Илья сидел за столом и растерянно улыбался. Он и не подозревал, что так внушительно могут прозвучать на страницах газеты самые простые, будничные слова.
Счастливый день подарила ему сегодня жизнь. Илья вскочил, одной рукой обнял Федю, другой Аннушку, расцеловал их, не в силах сказать ни слова, — в горле першило…
— Что же теперь будет? — спросила Аннушка.
— Что будет? — сказал Федя. — Сережку Полубоярова и всех ихних прихлебателей из кооператива турнем. Вот что!
— А когда это случится и как?
Федя и Илья поглядели друг на друга. Что они могли ответить?
— Ну протащили их, продернули, как через узкий хомут… А дальше чо? Отряхнутся — и опять нас снова запрягут, да? — настойчиво спрашивала Аннушка.
— Тебе, Илья, надо наметом завтра же в район, в волком партии, к Ефиму Павловичу! — проговорил Федя.
— Правильно, Федя! Еду.
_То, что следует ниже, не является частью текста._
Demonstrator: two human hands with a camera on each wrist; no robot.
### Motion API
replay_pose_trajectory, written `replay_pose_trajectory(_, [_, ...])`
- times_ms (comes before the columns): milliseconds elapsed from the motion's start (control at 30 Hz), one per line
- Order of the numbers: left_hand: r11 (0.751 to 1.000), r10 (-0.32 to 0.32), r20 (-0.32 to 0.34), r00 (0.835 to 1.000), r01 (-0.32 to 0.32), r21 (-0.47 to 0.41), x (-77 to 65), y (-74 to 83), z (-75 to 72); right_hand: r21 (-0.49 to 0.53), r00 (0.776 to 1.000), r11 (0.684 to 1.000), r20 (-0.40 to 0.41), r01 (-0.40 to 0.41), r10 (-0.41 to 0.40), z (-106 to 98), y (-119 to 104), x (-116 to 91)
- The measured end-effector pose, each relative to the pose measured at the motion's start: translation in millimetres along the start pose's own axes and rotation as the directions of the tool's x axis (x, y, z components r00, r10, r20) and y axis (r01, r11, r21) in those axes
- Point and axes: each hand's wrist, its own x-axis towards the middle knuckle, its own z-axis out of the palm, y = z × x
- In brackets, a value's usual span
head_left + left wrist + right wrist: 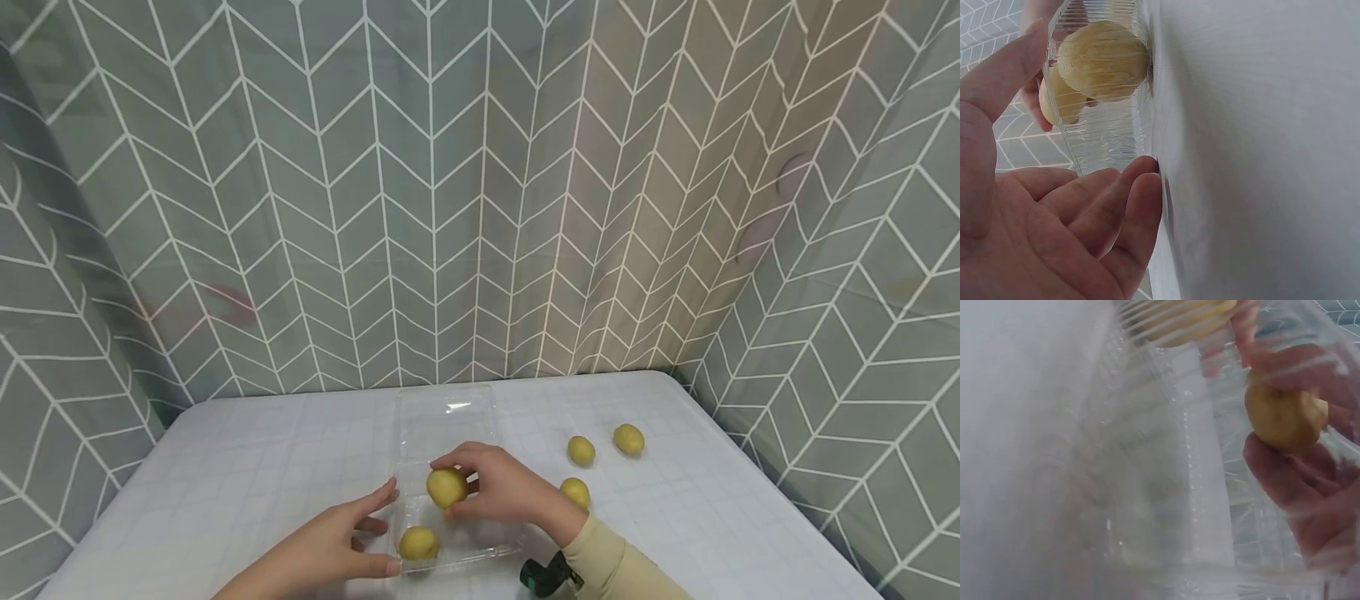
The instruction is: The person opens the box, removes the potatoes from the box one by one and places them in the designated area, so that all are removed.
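Observation:
My right hand (501, 485) pinches a lemon (447, 487) between thumb and fingers, over the clear plastic box (480, 546). In the right wrist view that same lemon (1282, 415) shows through the box's clear wall. Another lemon (418, 543) sits inside the box at its near left corner. Along the box's left side, my left hand (337, 533) is spread with its thumb and fingertips right at the wall. The left wrist view has the thumb by the upper rim and the other fingers (1141, 187) low, close to the tabletop.
Hinged back behind the box lies its clear lid (446, 417). To the right, loose lemons (581, 451) rest on the white tablecloth (285, 467). A black device (546, 575) is at the right wrist. A patterned curtain (450, 208) hangs behind the table.

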Motion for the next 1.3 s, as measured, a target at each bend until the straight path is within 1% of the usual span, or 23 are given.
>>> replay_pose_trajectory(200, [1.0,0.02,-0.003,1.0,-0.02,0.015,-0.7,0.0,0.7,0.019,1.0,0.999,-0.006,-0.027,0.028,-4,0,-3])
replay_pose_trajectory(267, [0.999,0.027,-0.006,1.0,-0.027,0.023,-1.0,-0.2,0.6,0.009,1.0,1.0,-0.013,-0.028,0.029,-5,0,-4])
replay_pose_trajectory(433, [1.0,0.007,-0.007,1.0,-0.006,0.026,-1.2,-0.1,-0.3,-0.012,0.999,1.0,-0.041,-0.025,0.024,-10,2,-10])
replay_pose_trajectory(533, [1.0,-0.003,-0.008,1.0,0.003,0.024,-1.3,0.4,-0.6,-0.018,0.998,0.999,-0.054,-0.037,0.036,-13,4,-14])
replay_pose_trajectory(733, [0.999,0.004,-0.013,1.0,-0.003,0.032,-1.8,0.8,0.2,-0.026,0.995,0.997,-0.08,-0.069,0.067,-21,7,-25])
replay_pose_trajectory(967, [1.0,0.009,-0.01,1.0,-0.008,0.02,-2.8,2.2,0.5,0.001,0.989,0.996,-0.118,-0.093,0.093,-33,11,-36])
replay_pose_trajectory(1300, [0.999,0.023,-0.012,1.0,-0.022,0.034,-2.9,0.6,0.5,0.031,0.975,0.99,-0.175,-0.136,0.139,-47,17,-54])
Завтра же! — решительно ответил Илья. — Только весь вопрос: на чем ехать, санного пути еще не натерли?
— А мой саврасый на что? — сказал Федя, и улыбка осветила его веселое, возбужденное лицо.
4
Тихо было до самого полудня, а как стемнело, налетел ветер, разогнал порхающие в сумерках снежинки, закрутил, погнал их к подворотням и начал озорно в ставни насвистывать. Тут и мороз пошел вместе с ним гулять по степи, хватать за носы припозднившихся путников, лез к ним под шубы, если они были плохо подпоясаны.
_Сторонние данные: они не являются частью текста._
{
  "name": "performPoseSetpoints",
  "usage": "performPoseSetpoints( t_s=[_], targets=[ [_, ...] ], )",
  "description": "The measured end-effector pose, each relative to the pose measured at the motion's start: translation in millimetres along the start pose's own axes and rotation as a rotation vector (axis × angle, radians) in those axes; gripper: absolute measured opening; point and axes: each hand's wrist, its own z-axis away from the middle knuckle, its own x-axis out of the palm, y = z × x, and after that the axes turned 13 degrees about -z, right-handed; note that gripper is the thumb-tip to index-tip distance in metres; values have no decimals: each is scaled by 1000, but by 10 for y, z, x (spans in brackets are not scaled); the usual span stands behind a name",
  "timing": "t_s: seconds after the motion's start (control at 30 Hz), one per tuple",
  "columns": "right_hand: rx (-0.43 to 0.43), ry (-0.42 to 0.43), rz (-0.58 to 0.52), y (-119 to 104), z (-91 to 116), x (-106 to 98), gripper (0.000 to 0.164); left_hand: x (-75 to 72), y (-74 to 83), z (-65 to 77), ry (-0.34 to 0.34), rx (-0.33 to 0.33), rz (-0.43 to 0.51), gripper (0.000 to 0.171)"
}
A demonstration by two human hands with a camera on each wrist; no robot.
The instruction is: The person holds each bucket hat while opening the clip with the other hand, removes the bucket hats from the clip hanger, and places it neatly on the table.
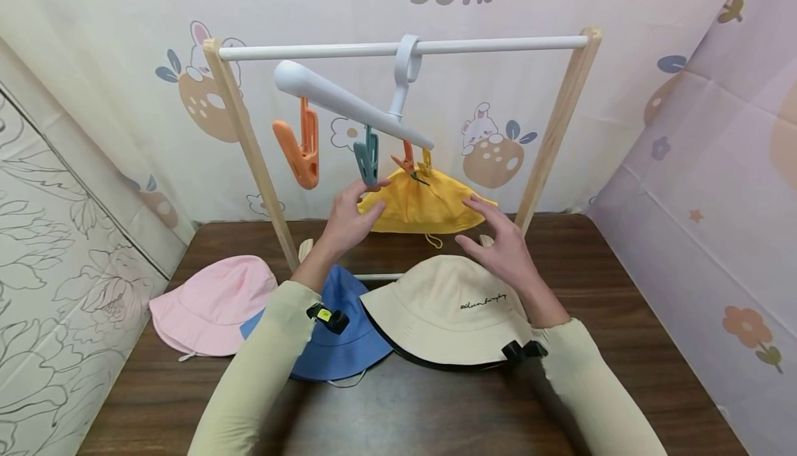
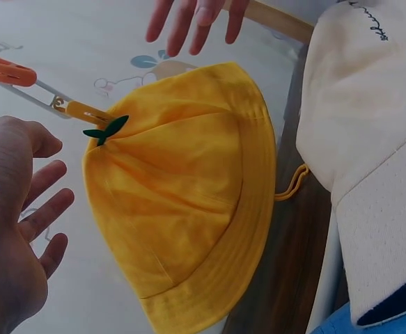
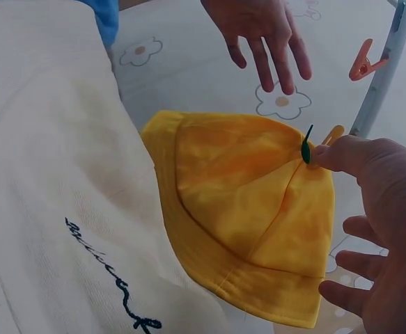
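A yellow bucket hat (image 1: pixel 423 203) with a small green leaf tab (image 2: pixel 107 130) on its crown hangs from a yellow clip (image 2: pixel 86 111) at one end of a white clip hanger (image 1: pixel 355 102). My left hand (image 1: pixel 350 217) is spread at the hat's left side, fingers loosely bent, holding nothing. In the left wrist view that hand stands apart from the yellow cloth. My right hand (image 1: pixel 503 245) is at the hat's right side with fingers spread and nothing gripped. In the right wrist view its thumb overlaps the crown near the leaf.
The hanger hooks over the rail of a wooden-legged rack (image 1: pixel 504 46). Orange (image 1: pixel 304 155) and teal (image 1: pixel 369 155) clips, plus a smaller orange clip (image 1: pixel 406 158), hang from it. Pink (image 1: pixel 218 304), blue (image 1: pixel 345 338) and cream (image 1: pixel 445 311) bucket hats lie on the brown table (image 1: pixel 623 345).
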Motion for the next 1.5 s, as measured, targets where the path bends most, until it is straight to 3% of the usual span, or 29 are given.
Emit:
performPoseSetpoints(
  t_s=[0.93, 1.5],
  targets=[
    [45, 57, -2, -6, -273, 26, 69, 79, -53, -131, 32, -33, 33, 41],
    [62, 26, 30, -45, -457, 53, 70, 93, -39, -158, 44, -64, 39, 40]
  ],
)
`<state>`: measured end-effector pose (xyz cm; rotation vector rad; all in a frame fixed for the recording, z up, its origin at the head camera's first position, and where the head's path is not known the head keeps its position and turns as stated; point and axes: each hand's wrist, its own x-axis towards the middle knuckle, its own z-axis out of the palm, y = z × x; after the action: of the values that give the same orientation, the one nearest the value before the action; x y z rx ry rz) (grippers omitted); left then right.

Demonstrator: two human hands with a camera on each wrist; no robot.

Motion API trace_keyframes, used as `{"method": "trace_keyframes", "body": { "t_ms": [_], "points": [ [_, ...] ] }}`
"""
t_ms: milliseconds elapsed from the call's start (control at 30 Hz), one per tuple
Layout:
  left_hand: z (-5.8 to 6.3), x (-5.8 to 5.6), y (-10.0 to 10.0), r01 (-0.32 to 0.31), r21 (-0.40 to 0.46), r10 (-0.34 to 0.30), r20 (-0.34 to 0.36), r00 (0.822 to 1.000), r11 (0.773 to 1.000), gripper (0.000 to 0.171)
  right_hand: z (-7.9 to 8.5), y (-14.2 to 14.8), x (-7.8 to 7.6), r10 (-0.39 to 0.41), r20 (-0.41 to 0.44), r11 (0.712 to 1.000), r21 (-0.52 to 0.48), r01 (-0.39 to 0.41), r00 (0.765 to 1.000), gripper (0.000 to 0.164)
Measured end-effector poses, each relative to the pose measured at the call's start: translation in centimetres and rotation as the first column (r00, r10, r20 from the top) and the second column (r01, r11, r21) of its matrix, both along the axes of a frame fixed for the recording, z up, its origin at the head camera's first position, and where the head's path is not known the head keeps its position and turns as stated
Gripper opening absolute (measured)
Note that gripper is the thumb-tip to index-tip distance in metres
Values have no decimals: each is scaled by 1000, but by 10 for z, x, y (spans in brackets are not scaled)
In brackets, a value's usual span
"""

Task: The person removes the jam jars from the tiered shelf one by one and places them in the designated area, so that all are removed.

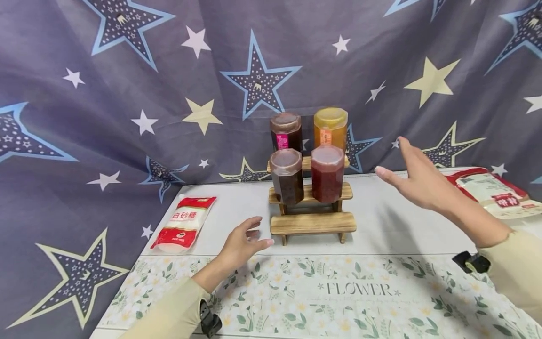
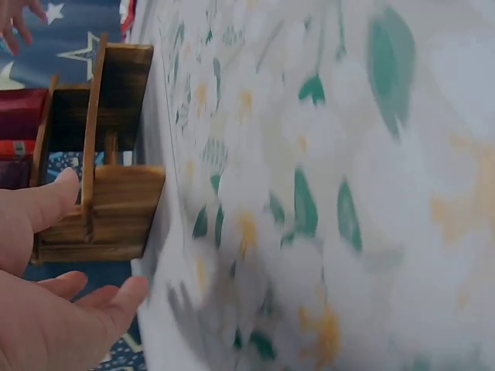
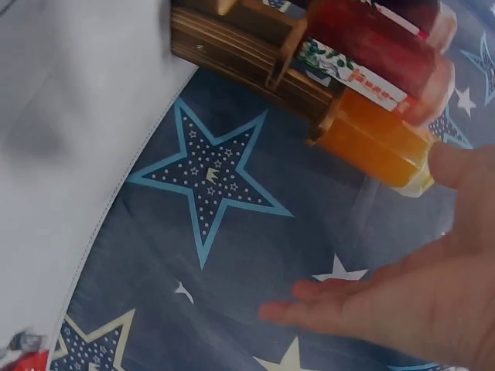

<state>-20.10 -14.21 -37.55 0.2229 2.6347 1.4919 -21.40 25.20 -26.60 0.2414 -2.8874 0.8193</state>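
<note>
Step in hand: by judgement, a hands-off moment at the wooden stand (image 1: 313, 223); nothing is gripped, and both hands are placed about it, one at either side.
Left hand (image 1: 235, 248): fingers loosely bent, thumb parted from them; placed just left of the nearest shelf, apart from it.
Right hand (image 1: 423, 181): fingers extended, thumb spread away; raised to the right of the jars, with a gap between.
Far jars: on the top shelf, a dark jar (image 1: 286, 125) is set at left and a yellow jar (image 1: 330, 119) at right.
Middle jars: one shelf nearer, a brown jar (image 1: 287, 176) is set at left and a red jar (image 1: 327, 174) at right, all four upright.
Bags: a sugar bag (image 1: 184, 221) is laid at far left; a red-and-white bag (image 1: 493, 188) is laid at far right.
Next move: for any jar to be lifted, a hand would have to be brought in and its fingers closed round the sides, with neighbours left unknocked.
Right wrist view: a printed label (image 3: 356, 75) on the red jar's side is shown, hidden from the head view.
Left wrist view: the stand's supports are shown from low down.
Head view: the gap between thumb and yellow jar, overlapped in the right wrist view, is made plain.
</note>
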Motion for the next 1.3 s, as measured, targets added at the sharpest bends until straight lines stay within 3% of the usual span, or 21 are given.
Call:
{"method": "trace_keyframes", "body": {
  "t_ms": [267, 467, 567, 833, 933, 1300],
  "points": [
    [-15, -5, 13, -44, 252, 18, 105, 994, 967, 73, 9, -8, -20, 11, -57, 977, -213, -23, 998, 95],
    [-22, -11, 21, -82, 293, 52, 109, 993, 953, 74, 17, -17, -35, 54, -28, 934, -353, -61, 998, 96],
    [-24, -14, 22, -73, 318, 37, 119, 992, 945, 74, 21, -24, -45, 70, -29, 912, -404, -76, 997, 97],
    [-27, -20, 26, -56, 486, -38, 182, 983, 872, 69, 36, -49, -72, 116, -44, 859, -497, -122, 992, 101],
    [-28, -19, 23, -55, 512, -53, 194, 980, 857, 68, 40, -60, -78, 140, -56, 837, -527, -148, 989, 103],
    [-28, -16, 16, -24, 510, -96, 208, 973, 860, 68, 42, -85, -88, 116, -49, 817, -563, -123, 992, 93]
  ]
}}
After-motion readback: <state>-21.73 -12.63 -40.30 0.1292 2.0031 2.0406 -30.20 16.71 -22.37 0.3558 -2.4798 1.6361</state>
Конь шел по кочковатой дороге усталым шагом, ноги его заметала поземка. Телеграфные провода пели, словно на гуслях играли. Хорошо зная повадки коня, Ефим Павлович нечасто шевелил поводьями. А умный конь, чувствуя на себе опытного всадника, сам выбирал тропу и не мешал хозяину думать. Время настало тревожное. Надо было быстро всему учиться, еще быстрее разбираться в крестьянских и партийных делах. В глухой темноте уральских станиц, горных поселков все чаще раздавались гулкие выстрелы из обрезов. Ефим Павлович ехал в Петровскую по письму Илюшки и вез жалобу на петровских комсомольцев.
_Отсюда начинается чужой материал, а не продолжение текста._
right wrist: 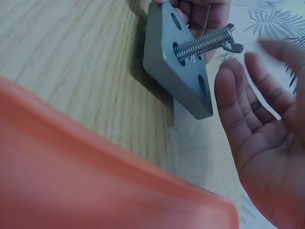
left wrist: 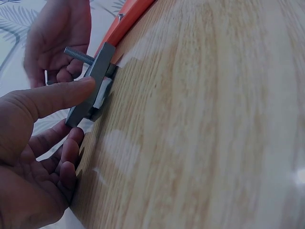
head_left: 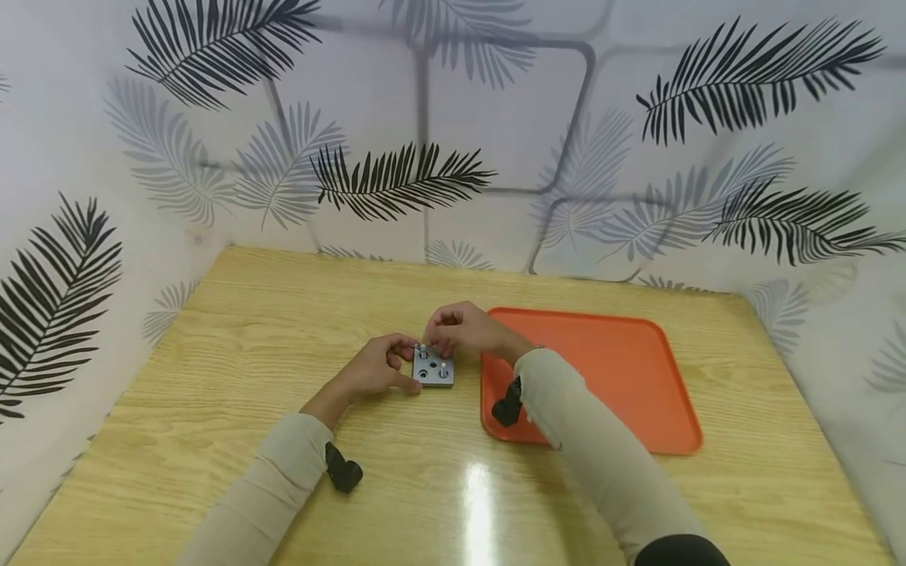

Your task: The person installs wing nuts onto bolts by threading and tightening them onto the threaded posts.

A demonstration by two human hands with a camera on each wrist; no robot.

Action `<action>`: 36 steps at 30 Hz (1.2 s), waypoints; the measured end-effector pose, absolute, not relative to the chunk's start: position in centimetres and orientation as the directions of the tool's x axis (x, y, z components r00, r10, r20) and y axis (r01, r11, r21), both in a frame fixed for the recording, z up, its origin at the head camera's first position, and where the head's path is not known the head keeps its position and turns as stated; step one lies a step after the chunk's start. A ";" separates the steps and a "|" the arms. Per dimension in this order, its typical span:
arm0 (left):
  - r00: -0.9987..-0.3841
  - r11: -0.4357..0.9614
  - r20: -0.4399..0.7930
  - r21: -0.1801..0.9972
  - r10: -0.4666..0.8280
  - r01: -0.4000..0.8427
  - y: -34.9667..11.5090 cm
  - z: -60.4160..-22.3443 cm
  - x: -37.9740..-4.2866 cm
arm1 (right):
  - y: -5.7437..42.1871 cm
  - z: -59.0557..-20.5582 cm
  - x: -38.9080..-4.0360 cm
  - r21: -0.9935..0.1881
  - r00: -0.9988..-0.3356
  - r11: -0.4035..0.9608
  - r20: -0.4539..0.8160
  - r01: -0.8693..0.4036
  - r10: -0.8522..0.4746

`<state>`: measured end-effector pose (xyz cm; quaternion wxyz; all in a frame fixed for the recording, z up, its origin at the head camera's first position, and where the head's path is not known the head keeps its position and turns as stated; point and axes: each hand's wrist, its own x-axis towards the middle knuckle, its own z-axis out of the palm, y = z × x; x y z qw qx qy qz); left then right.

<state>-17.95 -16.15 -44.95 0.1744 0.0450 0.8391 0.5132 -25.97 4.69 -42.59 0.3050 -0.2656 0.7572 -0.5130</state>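
Observation:
A square grey metal plate (head_left: 433,377) with several holes lies on the table, bolt heads under it in the left wrist view. Two threaded bolts stand up through it; the nearer bolt (right wrist: 202,44) overlaps the other in the right wrist view. A small wing nut (right wrist: 233,46) shows at the bolt tips; which bolt bears it I cannot tell. My left hand (head_left: 382,365) holds the plate's left side, thumb (left wrist: 71,95) on the near edge and fingers at the far corner. My right hand (head_left: 463,328) hovers by the far bolt, fingers bent, thumb blurred and apart from the fingers.
An orange tray (head_left: 623,377) lies on the table to the right, under my right forearm. The wood-grain table (head_left: 297,314) meets a leaf-patterned cloth (head_left: 481,118) at its back and sides. Black wrist cameras (head_left: 344,472) sit on both sleeves.

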 end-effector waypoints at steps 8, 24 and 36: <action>-0.933 0.463 -0.250 0.880 0.260 -0.107 -16.2 -44.8 -17.9 | 4.4 -42.5 -26.0 -0.941 -0.627 0.316 -0.177 -0.117 -0.759; -0.938 0.481 -0.239 0.872 0.251 -0.093 -16.2 -44.6 -18.0 | 4.3 -42.7 -26.0 -0.927 -0.645 0.353 -0.194 -0.126 -0.739; -0.932 0.478 -0.256 0.872 0.257 -0.108 -16.2 -44.6 -17.9 | 4.4 -41.9 -26.6 -0.944 -0.660 0.322 -0.199 -0.069 -0.724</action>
…Еще с вечера Аннушка завернула в газету полотенце, зубную щетку, мыло, отдельно хлеб и две сухие рыбины. Утром Илюшка должен был выехать в район. А сейчас они сидели в горнице возле помигивающей лампы; Аннушка чинила старую шубейку, доставшуюся от матери, а Илья расположился по другую сторону стола и читал вслух:
Знаю, за дурное слово,
За обиду острый нож,
Не боясь суда людского,
Прямо в сердце ты воткнешь;
Знаю, ты вина за чаркой,
За повадливую речь
Смело в бой полезешь жаркой
И готов в могилу лечь…
— Постой, Илюшка! — Аннушка отложила шубейку.
— Ты чего? — спросил Илья.
— Про тебя стишок, вот те бог!
— Ну что ты выдумала…
— Про твой характер!
— Да будет тебе! — не без досады проговорил Илья, хотя сам нередко сравнивал себя с героями прочитанных книг.